- **Problem**: Retype the material that follows exactly, limited to the lines from the one with "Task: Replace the" through the one with "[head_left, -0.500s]", and keep out all pictures.

- **Source data**:
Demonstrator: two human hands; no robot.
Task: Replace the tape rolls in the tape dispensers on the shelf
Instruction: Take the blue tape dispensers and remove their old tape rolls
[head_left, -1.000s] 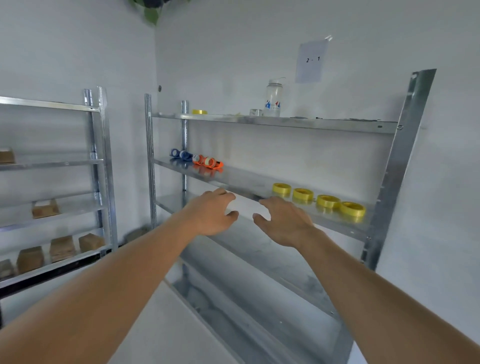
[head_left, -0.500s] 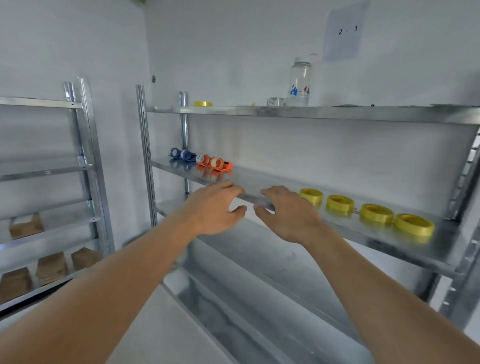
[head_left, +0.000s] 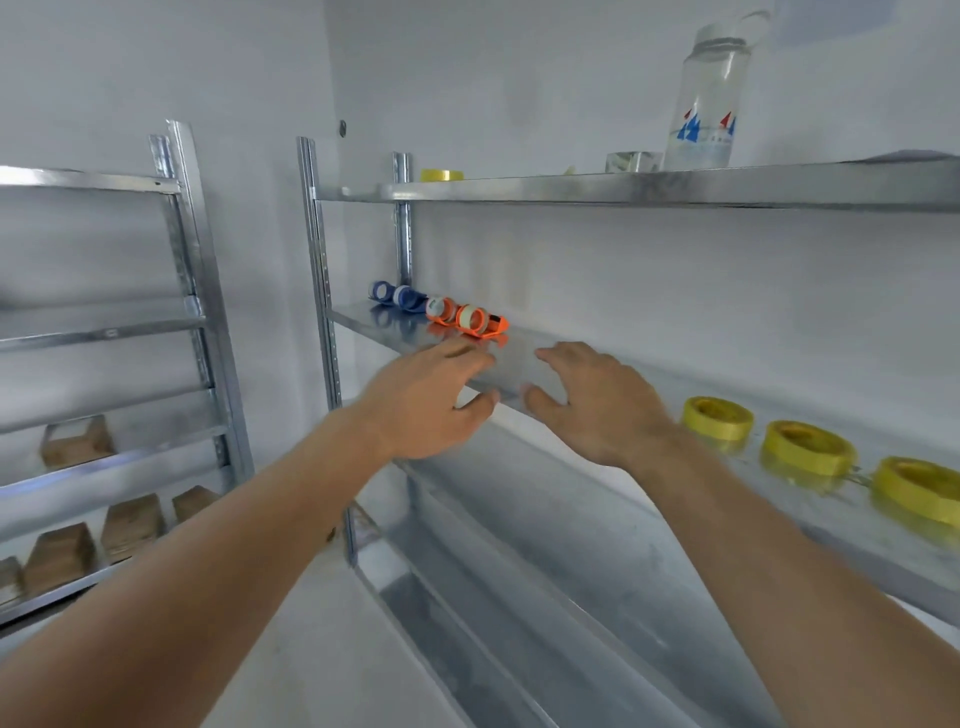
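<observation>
Both my arms are stretched out at the middle shelf of the metal rack. My left hand is over the shelf's front edge, fingers spread and loosely bent, thumb out to the side, gripping nothing. My right hand is just beside it, a small gap between the two thumbs, fingers fanned wide and reaching over the shelf, also holding nothing. Whether either palm actually touches the metal, I cannot tell.

The dispensers sit at the far left end of this same shelf, beyond my left fingertips and clear of them: two blue dispensers nearest the upright, then two orange dispensers right next to them, all in one row, each with a pale roll in it.

To my right on the same shelf lie the yellow rolls, flat, three in view in a line, the nearest just beside my right wrist.

Up on the top shelf there is a clear bottle standing upright, a small clear roll next to it, and another yellow roll at the left end.

Off to the left stands a second rack with brown blocks on its lower levels.
</observation>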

- **Problem solution**:
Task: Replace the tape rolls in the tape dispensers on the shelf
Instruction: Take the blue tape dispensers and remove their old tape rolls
[head_left, -1.000s] 
[head_left, -0.500s] 

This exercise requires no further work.